To do:
The span to repeat in the listing below runs from the line containing "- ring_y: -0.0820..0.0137" to the line containing "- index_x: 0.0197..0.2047", inclusive. Repeat it exactly, and only it.

Extracted entries:

--- START ---

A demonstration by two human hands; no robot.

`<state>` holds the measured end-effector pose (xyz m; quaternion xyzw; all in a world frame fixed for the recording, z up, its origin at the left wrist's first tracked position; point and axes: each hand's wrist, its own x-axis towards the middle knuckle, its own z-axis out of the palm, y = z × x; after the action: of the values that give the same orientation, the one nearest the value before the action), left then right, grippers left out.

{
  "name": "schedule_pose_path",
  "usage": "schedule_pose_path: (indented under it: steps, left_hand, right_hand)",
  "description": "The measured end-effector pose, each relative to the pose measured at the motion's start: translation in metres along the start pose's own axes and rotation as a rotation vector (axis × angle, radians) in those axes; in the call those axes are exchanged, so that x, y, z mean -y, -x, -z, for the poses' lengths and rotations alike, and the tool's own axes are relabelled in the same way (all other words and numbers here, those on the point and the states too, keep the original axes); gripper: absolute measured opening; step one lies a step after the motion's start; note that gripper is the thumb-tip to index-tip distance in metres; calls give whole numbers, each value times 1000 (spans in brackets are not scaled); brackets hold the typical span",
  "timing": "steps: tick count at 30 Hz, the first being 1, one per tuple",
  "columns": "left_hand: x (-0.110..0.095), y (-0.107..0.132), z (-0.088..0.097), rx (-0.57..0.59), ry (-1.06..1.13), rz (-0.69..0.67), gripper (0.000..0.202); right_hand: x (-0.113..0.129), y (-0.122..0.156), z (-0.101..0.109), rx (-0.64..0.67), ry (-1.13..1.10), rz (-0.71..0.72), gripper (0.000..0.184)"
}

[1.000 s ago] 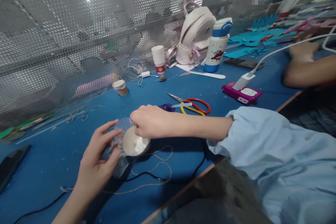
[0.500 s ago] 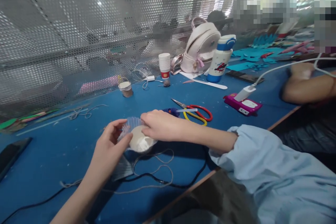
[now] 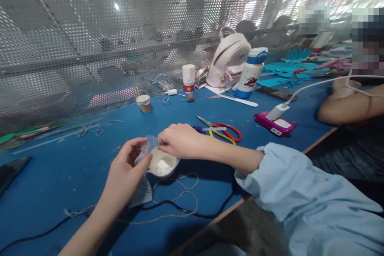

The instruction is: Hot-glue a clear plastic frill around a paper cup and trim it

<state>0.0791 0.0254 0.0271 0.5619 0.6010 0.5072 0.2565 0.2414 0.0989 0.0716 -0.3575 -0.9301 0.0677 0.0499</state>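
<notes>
A round, cream-white bowl-like piece (image 3: 162,163), shiny inside, sits low between my hands. A pleated, translucent bluish strip (image 3: 152,142) stands up along its far left edge. My left hand (image 3: 129,163) is curled round the strip, with its thumb at the piece's left edge. From the right, my right hand (image 3: 177,141) reaches across the far rim, its fingers pinched on the strip; the fingertips are partly hidden. Below my left hand hangs or lies a grey-blue pleated part (image 3: 142,193). Thin grey string (image 3: 192,196) loops on the table in front.
Scissors (image 3: 228,132) and a blue tool (image 3: 199,129) lie behind my right forearm. Farther back stand a small bucket-like cup (image 3: 145,105), stacked paper cups (image 3: 189,78), a bottle (image 3: 250,74) and a backpack (image 3: 229,58). A purple power strip (image 3: 276,125) is near another person's arm (image 3: 351,108).
My right hand has shifted slightly left along the rim, closer to my left hand. Less of the pleated strip shows between them. The view has tilted up a little.
</notes>
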Motion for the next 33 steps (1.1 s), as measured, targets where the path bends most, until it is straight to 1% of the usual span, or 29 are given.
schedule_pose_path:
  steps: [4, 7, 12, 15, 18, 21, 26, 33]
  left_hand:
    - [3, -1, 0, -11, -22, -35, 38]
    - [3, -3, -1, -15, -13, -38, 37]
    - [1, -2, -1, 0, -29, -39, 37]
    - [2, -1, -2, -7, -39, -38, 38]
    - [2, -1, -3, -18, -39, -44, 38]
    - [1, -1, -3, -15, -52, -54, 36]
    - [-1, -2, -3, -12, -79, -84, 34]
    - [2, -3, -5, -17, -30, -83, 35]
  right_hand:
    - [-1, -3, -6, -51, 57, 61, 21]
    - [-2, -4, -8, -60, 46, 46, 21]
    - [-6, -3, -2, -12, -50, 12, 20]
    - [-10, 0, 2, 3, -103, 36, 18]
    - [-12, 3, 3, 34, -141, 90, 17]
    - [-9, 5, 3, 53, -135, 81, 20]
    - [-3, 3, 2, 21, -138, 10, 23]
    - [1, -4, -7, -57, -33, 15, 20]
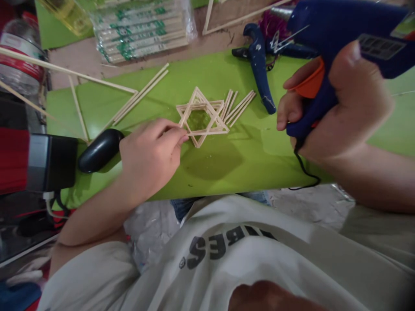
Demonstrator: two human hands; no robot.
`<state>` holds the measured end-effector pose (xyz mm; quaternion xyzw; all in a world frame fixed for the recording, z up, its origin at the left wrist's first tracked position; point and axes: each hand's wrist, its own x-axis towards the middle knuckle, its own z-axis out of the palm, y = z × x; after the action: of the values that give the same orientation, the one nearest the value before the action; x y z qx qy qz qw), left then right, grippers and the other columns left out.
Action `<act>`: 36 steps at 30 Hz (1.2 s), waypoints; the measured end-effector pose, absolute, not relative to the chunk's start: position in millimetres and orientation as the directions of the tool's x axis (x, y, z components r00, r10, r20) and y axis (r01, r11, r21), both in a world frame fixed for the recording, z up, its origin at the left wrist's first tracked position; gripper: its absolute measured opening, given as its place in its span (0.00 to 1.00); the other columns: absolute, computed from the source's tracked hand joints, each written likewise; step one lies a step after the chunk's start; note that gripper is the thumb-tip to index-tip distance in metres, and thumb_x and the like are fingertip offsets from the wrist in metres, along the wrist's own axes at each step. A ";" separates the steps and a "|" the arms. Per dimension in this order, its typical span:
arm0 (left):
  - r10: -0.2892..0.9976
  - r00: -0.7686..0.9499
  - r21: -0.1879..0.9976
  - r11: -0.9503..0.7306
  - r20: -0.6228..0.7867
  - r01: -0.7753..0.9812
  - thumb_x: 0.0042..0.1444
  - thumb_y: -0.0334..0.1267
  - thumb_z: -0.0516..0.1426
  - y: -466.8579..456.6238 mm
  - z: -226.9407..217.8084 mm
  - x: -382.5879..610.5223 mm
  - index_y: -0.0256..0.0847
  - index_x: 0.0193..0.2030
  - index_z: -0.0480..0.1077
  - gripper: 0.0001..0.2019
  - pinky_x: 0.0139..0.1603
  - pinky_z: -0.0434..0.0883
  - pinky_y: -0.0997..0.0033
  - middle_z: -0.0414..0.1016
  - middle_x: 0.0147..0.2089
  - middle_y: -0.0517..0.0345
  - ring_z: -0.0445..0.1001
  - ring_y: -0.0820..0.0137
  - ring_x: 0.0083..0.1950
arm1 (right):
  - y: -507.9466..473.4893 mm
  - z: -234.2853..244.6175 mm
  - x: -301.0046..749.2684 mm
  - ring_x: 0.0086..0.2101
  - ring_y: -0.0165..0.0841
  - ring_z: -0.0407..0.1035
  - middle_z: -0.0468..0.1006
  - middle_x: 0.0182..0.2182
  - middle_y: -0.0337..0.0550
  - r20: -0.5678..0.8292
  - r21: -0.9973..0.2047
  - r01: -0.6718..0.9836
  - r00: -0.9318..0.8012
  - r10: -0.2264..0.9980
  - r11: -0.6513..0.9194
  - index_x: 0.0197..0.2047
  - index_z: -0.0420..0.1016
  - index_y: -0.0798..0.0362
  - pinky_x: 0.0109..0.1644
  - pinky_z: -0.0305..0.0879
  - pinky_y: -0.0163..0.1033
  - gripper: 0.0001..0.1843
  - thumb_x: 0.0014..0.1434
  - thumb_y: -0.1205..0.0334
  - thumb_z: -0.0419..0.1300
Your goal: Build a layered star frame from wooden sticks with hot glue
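My left hand (pixel 152 151) pinches the lower left corner of a six-pointed star frame (pixel 212 123) made of stacked thin wooden sticks. The star is over the green tabletop (pixel 259 160). My right hand (pixel 350 103) is wrapped round a blue hot glue gun (pixel 343 26) with an orange trigger (pixel 309 80), fingers at the trigger. Its metal nozzle points left, well above and right of the star. Several short cut sticks (pixel 240 108) lie just right of the star.
Blue-handled cutters (pixel 259 65) rest behind the cut sticks. Longer sticks (pixel 141 95) and a black computer mouse (pixel 101 150) lie to the left. Wrapped chopsticks (pixel 145 30) are at the back, a plastic bottle (pixel 21 56) at far left, near a black box (pixel 53 162).
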<state>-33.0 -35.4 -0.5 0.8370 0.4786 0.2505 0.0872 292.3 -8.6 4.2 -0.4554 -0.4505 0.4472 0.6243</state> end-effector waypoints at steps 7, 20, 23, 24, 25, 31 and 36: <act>0.891 0.356 0.502 -0.454 0.283 0.737 0.76 0.45 0.66 -37.4 -0.1 -30.7 0.55 0.47 0.90 0.09 0.49 0.75 0.53 0.88 0.49 0.51 0.81 0.53 0.48 | -9.4 6.8 290.2 0.23 0.37 0.61 0.85 0.34 0.37 0.049 -0.992 -0.108 0.187 0.981 0.070 0.29 0.87 0.33 0.23 0.65 0.59 0.23 0.51 0.25 0.81; 0.899 0.361 0.464 -0.437 0.248 0.771 0.77 0.47 0.64 -41.5 -0.1 -28.3 0.51 0.46 0.89 0.12 0.55 0.76 0.50 0.88 0.50 0.48 0.83 0.52 0.50 | -4.5 -5.1 287.5 0.21 0.39 0.59 0.64 0.16 0.36 0.100 -0.986 -0.114 0.187 0.977 0.123 0.28 0.87 0.29 0.23 0.58 0.59 0.21 0.55 0.25 0.78; 0.890 0.370 0.449 -0.454 0.266 0.770 0.77 0.47 0.63 -41.8 -0.6 -28.0 0.51 0.46 0.89 0.12 0.55 0.77 0.50 0.88 0.49 0.48 0.83 0.52 0.50 | -6.0 -1.9 286.5 0.21 0.39 0.61 0.65 0.17 0.34 0.070 -0.981 -0.167 0.180 0.981 0.101 0.30 0.86 0.36 0.23 0.60 0.56 0.22 0.56 0.29 0.81; 0.886 0.372 0.443 -0.461 0.277 0.769 0.77 0.47 0.63 -41.9 -0.8 -27.9 0.51 0.46 0.89 0.12 0.54 0.77 0.50 0.88 0.49 0.48 0.83 0.52 0.50 | -6.7 -0.7 286.3 0.20 0.39 0.61 0.64 0.16 0.34 0.064 -0.979 -0.177 0.193 0.979 0.099 0.30 0.85 0.37 0.22 0.59 0.56 0.22 0.56 0.31 0.80; 0.883 0.371 0.441 -0.466 0.288 0.767 0.77 0.47 0.63 -42.1 -1.2 -27.8 0.51 0.46 0.89 0.12 0.54 0.78 0.50 0.88 0.49 0.48 0.83 0.52 0.50 | -7.4 0.4 286.3 0.21 0.39 0.61 0.65 0.17 0.33 0.049 -0.980 -0.178 0.192 0.980 0.084 0.30 0.84 0.37 0.23 0.60 0.55 0.21 0.57 0.32 0.80; 0.883 0.353 0.469 -0.465 0.310 0.751 0.75 0.46 0.64 -42.5 -2.4 -27.6 0.51 0.46 0.89 0.10 0.55 0.79 0.50 0.88 0.47 0.49 0.83 0.52 0.49 | -8.2 0.4 287.4 0.22 0.41 0.61 0.66 0.19 0.37 0.069 -0.991 -0.100 0.165 0.984 0.086 0.29 0.86 0.29 0.24 0.61 0.60 0.19 0.57 0.26 0.78; 0.860 0.397 0.375 -0.500 0.321 0.781 0.76 0.44 0.63 -43.1 -0.3 -27.4 0.50 0.47 0.89 0.11 0.53 0.78 0.51 0.89 0.49 0.49 0.83 0.54 0.48 | -8.2 -0.3 287.5 0.22 0.41 0.62 0.67 0.18 0.36 0.049 -0.993 -0.096 0.163 0.985 0.066 0.29 0.88 0.30 0.24 0.62 0.59 0.20 0.55 0.27 0.79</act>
<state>-27.4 -43.1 -0.3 0.8316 0.4933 0.2416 0.0819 287.5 -8.2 -0.3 -0.4981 -0.4464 0.4681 0.5775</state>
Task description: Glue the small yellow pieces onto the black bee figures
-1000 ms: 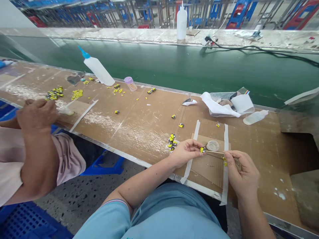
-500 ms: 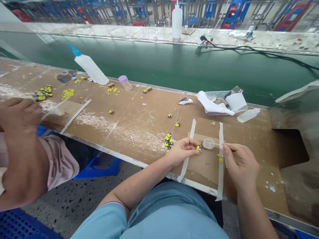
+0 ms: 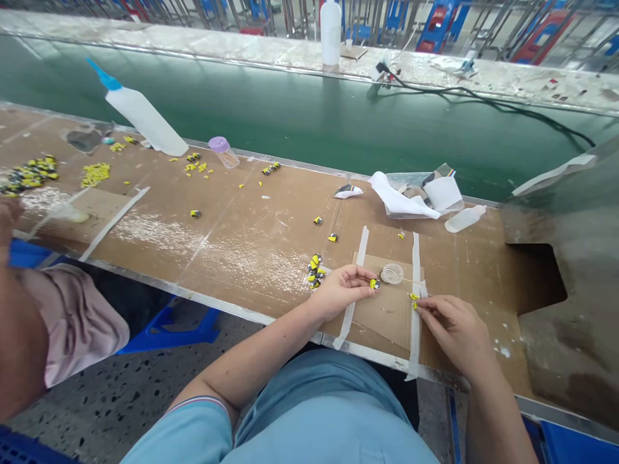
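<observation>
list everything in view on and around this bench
bench: 1, brown, across the view
glue bottle: 1, white with blue tip, lying at far edge
jar: 1, purple lid, right of glue bottle
upright bottle: 1, white, on far ledge
small bottle: 1, translucent, lying right
paper: crumpled, white, right
cardboard mat: 1, brown, under hands
tape strips: 2, white, on mat
dish: 1, clear, on mat
pieces: many, yellow and black, scattered and piled
belt: 1, green, beyond bench
stools: several, blue and red, background
co-worker's arm: 1, far left
left hand: pinching a piece
right hand: at yellow pieces, right of mat
</observation>
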The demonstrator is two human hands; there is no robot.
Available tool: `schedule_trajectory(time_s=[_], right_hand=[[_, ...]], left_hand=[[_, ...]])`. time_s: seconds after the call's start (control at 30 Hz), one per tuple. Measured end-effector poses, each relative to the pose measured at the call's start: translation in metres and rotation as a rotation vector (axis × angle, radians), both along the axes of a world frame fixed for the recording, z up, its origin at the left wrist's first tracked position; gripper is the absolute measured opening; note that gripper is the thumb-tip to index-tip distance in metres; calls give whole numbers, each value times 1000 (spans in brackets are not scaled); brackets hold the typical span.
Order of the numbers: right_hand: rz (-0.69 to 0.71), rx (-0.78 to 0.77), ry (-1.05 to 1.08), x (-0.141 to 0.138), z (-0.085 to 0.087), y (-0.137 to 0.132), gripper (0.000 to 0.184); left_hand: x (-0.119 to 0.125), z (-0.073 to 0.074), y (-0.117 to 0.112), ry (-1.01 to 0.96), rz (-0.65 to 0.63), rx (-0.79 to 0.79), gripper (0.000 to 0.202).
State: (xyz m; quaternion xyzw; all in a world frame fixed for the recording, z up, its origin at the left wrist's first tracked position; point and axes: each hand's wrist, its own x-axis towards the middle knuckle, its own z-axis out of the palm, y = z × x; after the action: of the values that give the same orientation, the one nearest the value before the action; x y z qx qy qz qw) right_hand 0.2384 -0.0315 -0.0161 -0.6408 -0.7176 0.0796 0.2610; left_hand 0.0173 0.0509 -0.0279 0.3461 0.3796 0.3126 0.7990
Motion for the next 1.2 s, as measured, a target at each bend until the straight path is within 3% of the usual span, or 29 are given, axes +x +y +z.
schedule_trajectory(time_s=[0.3,0.53,0.77,0.87,1.0,1.2], right_hand=[[205,-17,-75,-3,3,9,28],[193,9,-124,-15,2,10,24],[217,83,66,-21,-3,6,16],[210,43,145,-19,-2,4,16],[170,10,270,-16,-2,1,17],[-105,-53,429,-13,-10,-3,19]], left_hand=[[0,2,-1,-16,-2,0,47],[0,3,-1,0,-11,6,47],[1,0,-1,-3,-10,-1,49],[0,0,-1,1,-18,11,47],[-1,1,-1,-2,-13,10,46],[0,2,0,-19,-23,7,46]])
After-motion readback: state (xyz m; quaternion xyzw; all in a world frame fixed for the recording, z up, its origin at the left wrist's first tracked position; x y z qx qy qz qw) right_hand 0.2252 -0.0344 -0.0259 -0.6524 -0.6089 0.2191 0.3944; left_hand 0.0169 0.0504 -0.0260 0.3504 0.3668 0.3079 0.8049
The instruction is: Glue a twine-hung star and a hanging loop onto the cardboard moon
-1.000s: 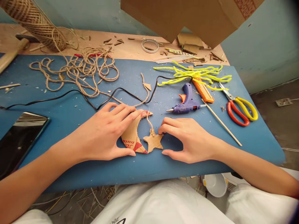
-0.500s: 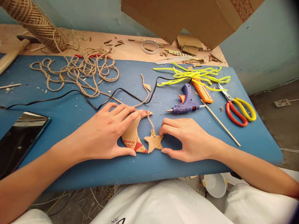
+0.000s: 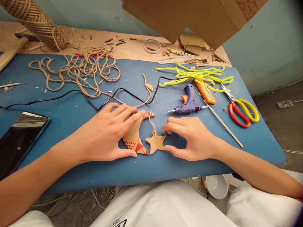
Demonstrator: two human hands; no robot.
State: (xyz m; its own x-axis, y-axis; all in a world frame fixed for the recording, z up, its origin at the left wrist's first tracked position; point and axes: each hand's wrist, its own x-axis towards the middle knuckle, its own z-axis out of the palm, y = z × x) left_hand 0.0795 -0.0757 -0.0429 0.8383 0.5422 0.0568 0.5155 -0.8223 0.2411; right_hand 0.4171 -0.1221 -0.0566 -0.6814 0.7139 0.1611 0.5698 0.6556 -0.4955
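Observation:
A cardboard crescent moon (image 3: 133, 136) with red print lies flat on the blue table. My left hand (image 3: 111, 132) grips its outer side, fingers over the upper part and thumb by the lower tip; the palm hides some of it. From the upper tip a short twine runs down to a small cardboard star (image 3: 156, 144), glued on with a clear lump. The star lies between the crescent's points, close to the lower one. My right hand (image 3: 189, 138) is just right of the star, finger and thumb apart, the thumb tip at the star's right edge, holding nothing.
Behind my hands lie a purple glue gun (image 3: 188, 102), an orange cutter (image 3: 205, 91), yellow pipe cleaners (image 3: 199, 75), scissors (image 3: 243, 110) and a wooden stick (image 3: 223, 126). Loose twine (image 3: 87, 72) and a black cord (image 3: 63, 97) cross the left; a phone (image 3: 22, 138) lies there.
My right finger and thumb have loosened from the star, and that hand has lifted slightly away. My left hand stays on the crescent, and the star lies almost where it was.

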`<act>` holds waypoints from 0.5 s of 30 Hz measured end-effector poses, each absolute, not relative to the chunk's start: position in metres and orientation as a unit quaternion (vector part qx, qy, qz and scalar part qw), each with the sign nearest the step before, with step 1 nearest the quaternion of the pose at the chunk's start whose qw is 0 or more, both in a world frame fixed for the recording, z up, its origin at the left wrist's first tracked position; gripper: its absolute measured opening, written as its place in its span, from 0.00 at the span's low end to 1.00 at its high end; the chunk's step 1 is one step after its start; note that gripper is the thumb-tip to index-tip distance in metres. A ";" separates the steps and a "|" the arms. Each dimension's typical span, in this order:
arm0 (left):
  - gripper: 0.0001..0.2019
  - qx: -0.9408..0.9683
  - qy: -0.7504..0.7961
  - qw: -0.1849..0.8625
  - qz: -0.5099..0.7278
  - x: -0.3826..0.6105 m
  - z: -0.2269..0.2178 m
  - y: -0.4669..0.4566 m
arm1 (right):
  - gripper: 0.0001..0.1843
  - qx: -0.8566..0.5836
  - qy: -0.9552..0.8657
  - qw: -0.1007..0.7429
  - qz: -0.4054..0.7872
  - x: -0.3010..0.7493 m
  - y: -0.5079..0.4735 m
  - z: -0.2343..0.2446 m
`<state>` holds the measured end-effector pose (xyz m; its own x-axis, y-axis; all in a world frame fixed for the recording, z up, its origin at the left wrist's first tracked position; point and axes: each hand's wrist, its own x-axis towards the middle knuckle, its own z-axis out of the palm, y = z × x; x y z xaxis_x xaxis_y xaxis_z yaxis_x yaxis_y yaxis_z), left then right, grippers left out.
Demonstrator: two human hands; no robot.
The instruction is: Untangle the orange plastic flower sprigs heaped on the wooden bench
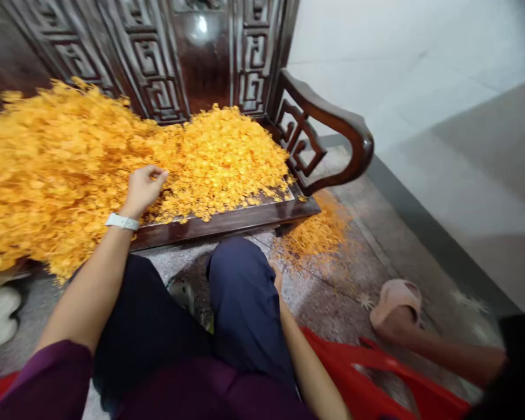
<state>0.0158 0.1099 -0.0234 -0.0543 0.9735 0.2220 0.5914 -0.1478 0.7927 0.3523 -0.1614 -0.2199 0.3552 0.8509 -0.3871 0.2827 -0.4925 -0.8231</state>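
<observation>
A large heap of orange-yellow flower sprigs [61, 163], seemingly artificial, lies across the left of the wooden bench seat. Beside it a looser pile of orange blossoms [227, 157] covers the right end. My left hand [144, 186], with a pale band at the wrist, is over the place where the two piles meet. Its fingers are drawn together in a pinch; what they hold, if anything, cannot be made out. My right hand [277, 277] is low beside my right knee, which hides most of it, fingers included.
The dark carved bench has a curved armrest [332, 116] at its right end. Thin orange stems [317, 233] lie heaped on the floor below it. A red bag [345, 367] lies at my right, near another person's foot in a pink slipper [394, 300]. A white wall rises behind.
</observation>
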 end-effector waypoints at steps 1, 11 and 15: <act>0.04 0.674 0.606 0.191 0.377 0.011 -0.022 0.111 | 0.16 -0.765 -0.358 0.359 0.398 0.352 -0.154 -0.222; 0.07 0.818 0.563 0.104 0.056 0.014 -0.031 0.085 | 0.17 -0.664 -0.387 0.570 0.288 0.284 -0.086 -0.159; 0.10 0.790 0.604 0.084 0.069 -0.002 -0.026 0.079 | 0.16 -0.573 -0.519 0.548 0.321 0.223 -0.033 -0.110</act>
<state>-0.0018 0.0788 -0.0263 0.2613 0.9652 0.0082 0.9421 -0.2569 0.2155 0.2228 -0.0332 -0.1104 0.2551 0.9460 0.2000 0.2421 0.1378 -0.9604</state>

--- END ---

Exercise result:
  - ring_y: -0.0820..0.0137
  - ring_x: 0.0083..0.1950
arm1 (right):
  - y: -507.9466..473.4893 mm
  - z: -234.2853..244.6175 mm
  - x: -301.0046..749.2684 mm
  - ring_x: 0.0086..0.2101
  - ring_y: -0.0165..0.0841
  - ring_z: -0.0407..0.1035
  - middle_z: -0.0468..0.1006
  - middle_x: 0.0182..0.2182
  - middle_y: -0.0337..0.0550
  - r20: -0.5678..0.8292
  - r21: -0.9973..0.2047
  - r01: -0.6718..0.9836
  - r00: -0.9318..0.8012
  - r10: -0.2264..0.9980
  - r11: -0.6513..0.9194
  - index_x: 0.0197..0.2047

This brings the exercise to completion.